With a mild level of sharpening (above, left), a few of the points on the boundary fade into a third group, displayed in gray. Increasing the sharpening threshold makes this group larger. At the cost of discarding some of the data, the leftover groups become more distinct and well-separated (above, right).

Using ksharp

To achieve this effect using the ksharp package, first we cluster the dataset kdata.1 using k-means.

library(ksharp)
km1 = kmeans(kdata.1, centers=2)
table(km1$cluster)
##     1    2 
##   242  258

The algorithm partitions the data into groups of roughly equal size. Next, we sharpen the clustering using command ksharp.

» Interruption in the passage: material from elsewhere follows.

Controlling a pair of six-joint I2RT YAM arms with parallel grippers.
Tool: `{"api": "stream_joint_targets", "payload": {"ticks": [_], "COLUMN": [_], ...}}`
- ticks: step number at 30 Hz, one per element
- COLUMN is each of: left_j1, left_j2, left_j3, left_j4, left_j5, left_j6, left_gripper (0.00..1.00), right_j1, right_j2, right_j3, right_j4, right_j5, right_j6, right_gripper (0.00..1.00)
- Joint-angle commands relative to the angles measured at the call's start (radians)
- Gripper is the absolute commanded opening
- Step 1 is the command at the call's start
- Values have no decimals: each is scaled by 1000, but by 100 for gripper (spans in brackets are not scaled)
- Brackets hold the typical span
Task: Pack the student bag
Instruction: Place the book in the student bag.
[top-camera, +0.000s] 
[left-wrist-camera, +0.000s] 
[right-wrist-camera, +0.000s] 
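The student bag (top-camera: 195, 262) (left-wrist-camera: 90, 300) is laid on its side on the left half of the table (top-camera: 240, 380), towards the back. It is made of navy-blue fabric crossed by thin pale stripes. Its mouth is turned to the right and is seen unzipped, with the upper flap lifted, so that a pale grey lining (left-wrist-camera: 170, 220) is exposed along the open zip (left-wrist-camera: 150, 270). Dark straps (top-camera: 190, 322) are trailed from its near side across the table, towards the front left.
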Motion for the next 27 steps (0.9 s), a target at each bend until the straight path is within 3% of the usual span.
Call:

ks1 = ksharp(km1, threshold=0.05, data=kdata.1)
table(ks1$cluster)
##     0    1    2 
##    25  231  244

The sharpening function creates an additional small group with cluster index 0 containing 5% of the data.

On the first run, the sharpening command requires access to the original data and can take a moment to compute various sharpening-related metrics. But once computed, it is straightforward to re-use those metrics to adjust the level of sharpening. We can adjust the size of the left-out group by varying the sharpness threshold.

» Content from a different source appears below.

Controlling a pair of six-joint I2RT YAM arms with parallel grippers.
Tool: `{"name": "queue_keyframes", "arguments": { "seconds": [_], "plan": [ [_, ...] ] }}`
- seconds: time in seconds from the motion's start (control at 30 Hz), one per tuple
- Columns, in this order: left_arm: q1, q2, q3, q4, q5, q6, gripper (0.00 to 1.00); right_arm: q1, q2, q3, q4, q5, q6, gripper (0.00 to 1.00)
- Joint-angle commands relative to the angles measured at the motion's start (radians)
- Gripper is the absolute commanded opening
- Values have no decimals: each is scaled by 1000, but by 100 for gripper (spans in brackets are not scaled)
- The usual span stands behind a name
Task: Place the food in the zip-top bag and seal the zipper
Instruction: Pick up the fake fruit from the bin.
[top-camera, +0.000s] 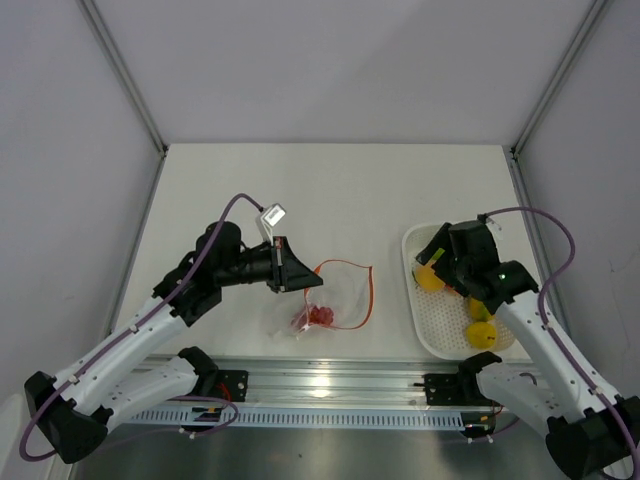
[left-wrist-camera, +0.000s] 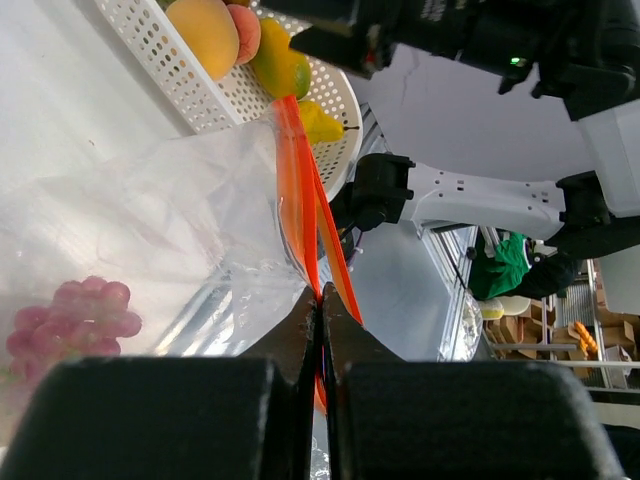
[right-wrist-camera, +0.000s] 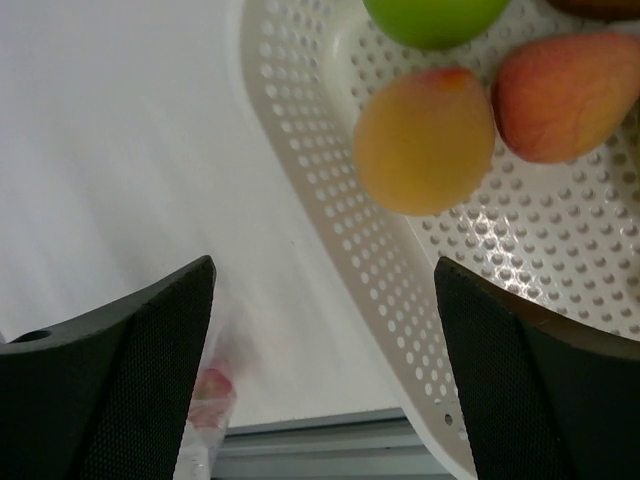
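White table (top-camera: 330, 190) holds a clear bag (top-camera: 340, 290) with red grapes (top-camera: 320, 316) inside. Left gripper (left-wrist-camera: 320, 305) clamps its orange zipper (left-wrist-camera: 297, 180); right gripper (right-wrist-camera: 322, 290), jaws apart, hangs above the tray (right-wrist-camera: 300, 200) of fruit (right-wrist-camera: 425, 140)

The zip-top bag (top-camera: 338, 295) lies mid-table (top-camera: 330, 190), toward the near edge, with the grape cluster (top-camera: 318, 316) inside at its near-left corner. The left gripper (left-wrist-camera: 320, 305) sits at the bag's left, on the zipper (left-wrist-camera: 290, 190). Well apart to the right, the tray (top-camera: 432, 335) holds the other fruits (top-camera: 431, 279), with the right gripper (right-wrist-camera: 322, 270) over its far-left rim.
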Motion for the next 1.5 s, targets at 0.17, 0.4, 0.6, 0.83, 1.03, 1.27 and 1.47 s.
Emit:
{"name": "queue_keyframes", "arguments": {
  "seconds": [0.17, 0.4, 0.6, 0.83, 1.03, 1.27, 1.47],
  "plan": [
    [-5, 5, -22, 65, 29, 19, 1, -9, 86, -115, 74, -71, 62, 88],
    [-3, 8, -32, 63, 34, 26, 1, -9, 136, -135, 97, 26, 85, 89],
    [-3, 17, -32, 72, 44, 26, 1, -21, 187, -148, 157, 69, 73, 90],
    [-5, 29, -20, 59, 43, 39, 1, -58, 251, -165, 241, 39, 55, 91],
    [-3, 34, -22, 54, 46, 43, 1, -69, 305, -171, 293, 39, 36, 90],
    [-3, 31, -26, 40, 43, 52, 1, -75, 350, -183, 321, 52, 30, 90],
    [-5, 23, -28, 30, 43, 57, 0, -75, 370, -200, 341, 61, 41, 86]
  ]
}}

ks1.10 = ksharp(ks1, threshold=0.1)
table(ks1.10$cluster)
##     0    1    2 
##    50  222  228
ks1.20 = ksharp(ks1, threshold=0.2)
table(ks1.20$cluster)
##     0    1    2 
##   100  202  198

By increasing the threshold, we delegate a larger proportion of the points to the group with index 0, reproducing the effect in the figure above.

Sharpening heuristics

Just like there are many ways to define a clustering algorithm, there are also many conceivable procedures to mask out ambiguous points in a clustering. ksharp implements three, which can be toggled via an argument called method.

  • method="silhouette" is based on silhouette widths. A silhouette width is defined for each data point as the ratio of two distances. In the numerator, there is the average distance to all other points in its cluster. The denominator is the average distance to elements in the nearest adjacent cluster. Sharpening is achieved via a threshold on these silhouette widths.

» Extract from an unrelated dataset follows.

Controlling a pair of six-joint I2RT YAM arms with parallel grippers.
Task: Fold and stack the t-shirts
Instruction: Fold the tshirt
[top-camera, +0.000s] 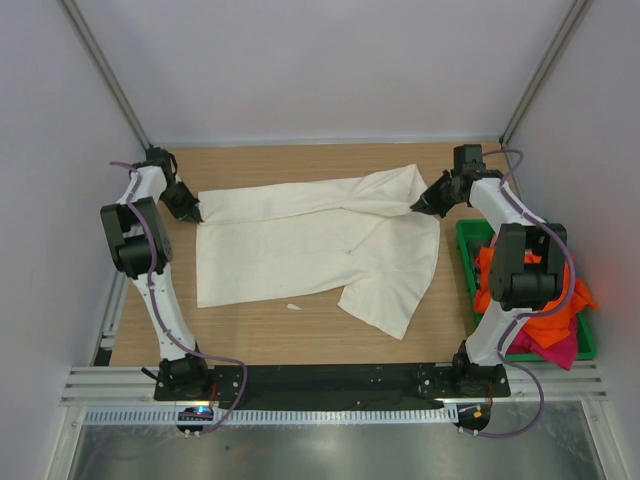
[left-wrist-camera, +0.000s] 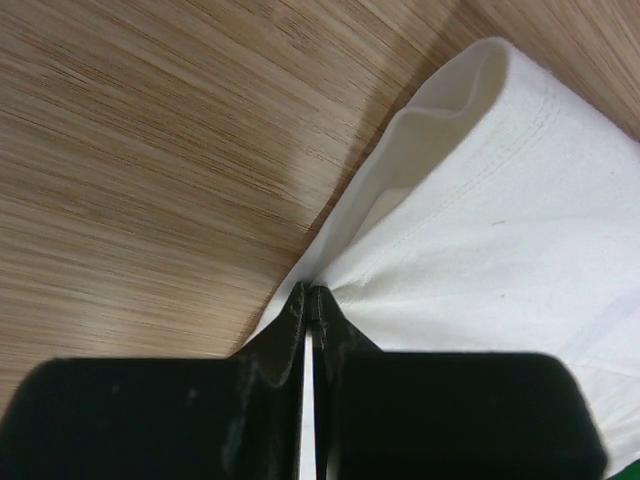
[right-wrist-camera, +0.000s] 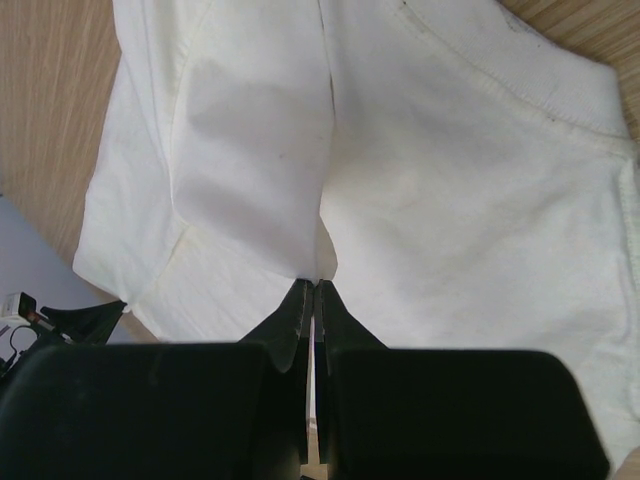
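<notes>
1. Near zone, 4 o'clock. The green bin (top-camera: 466, 250) stands at the right edge of the bench (top-camera: 250, 340). It holds a crumpled orange t-shirt (top-camera: 556, 318) and a magenta t-shirt (top-camera: 560, 350), neither folded. Whether more garments lie beneath them cannot be determined.

2. Near zone, 6 o'clock. A small white scrap (top-camera: 293, 306) lies on bare wood just beside the near edge of the spread garment.

3. Centre. The cream-white t-shirt (top-camera: 300, 240) lies spread on the bench, hem toward 9 o'clock and shoulders toward 3 o'clock. One sleeve points toward 5 o'clock. No completed fold is visible.

4. Far zone, 10 o'clock. The left pincer (top-camera: 192, 212) is clamped on the far hem corner. The wrist view shows its jaws pressed together with cloth pinched between them.

5. Far zone, 2 o'clock. The right pincer (top-camera: 420, 206) is likewise clamped on the far shoulder or sleeve area, with a pleat of cloth between its jaws.

6. Status assessment. The task appears to be at an early stage: one garment is laid out and gripped along its far edge, probably ready for a first fold toward 6 o'clock. No folded stack exists anywhere on the bench. All folds of this garment, the handling of the binned garments and the stacking are outstanding.
</notes>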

  • method="medoids" is based on ratios of distances to cluster centers. This is similar to the method using silhouette widths, but only requires computation of distances to representatives of each cluster. Sharpening can be achieved through a threshold on the ratio of distances to the self-cluster and the nearest adjacent cluster.

  • method="neighbors" is based on local neighborhoods. A neighborhood is defined for each point as the set of n of its nearest neighbors. A sharp neighborhood is one where all the neighbors belong to the same cluster. Sharpening can be achieved through a threshold on the size of the neighborhood.

Each of these methods has characterisitic properties that may be suitable/unsuitable for certain datasets.

Examples

Two overlapping clusters

Before moving to more intricate examples, let’s revisit the dataset with the two overlapping blobs using the three sharpening methods.

Each row represents output from a sharpening method. From left to right, increasing the threshold masks out more points. Although the results differ slightly across methods, the changes here appear to be minor.

Non-overlapping, non-spherical clusters

Another dataset with two groups is kdata.2.

Here, points are arranged in non-circular shapes (above, left) and this can confuse the k-means algorithm (above, center). To avoid that, we can create the initial clustering using a density-based algorithm instead, dbscan (above, right).

Sharpening of a dbscan clustering proceeds in the same way as before. (A caveat is that dbscan provides cluster assignments in unnamed lists. ksharp requires a named list, so the initial clustering must be adjusted manually before sharpening.)

The silhouette and medoid methods (top and middle) tend to remove points from the left and right sides of the rectangles. The neighbor-based method (bottom) instead subtracts from the upper and lower sides.

Non-convex groups

Differences between sharpening methods can also be observed when data form groups with non-convex shapes. As an example, let’s use dataset kdata.3 with a clustering by dbscan.

The result from dbscan contains three main groups. It also already assigns some points to a noise group, which has a cluster index of 0. But we can sharpen the result further.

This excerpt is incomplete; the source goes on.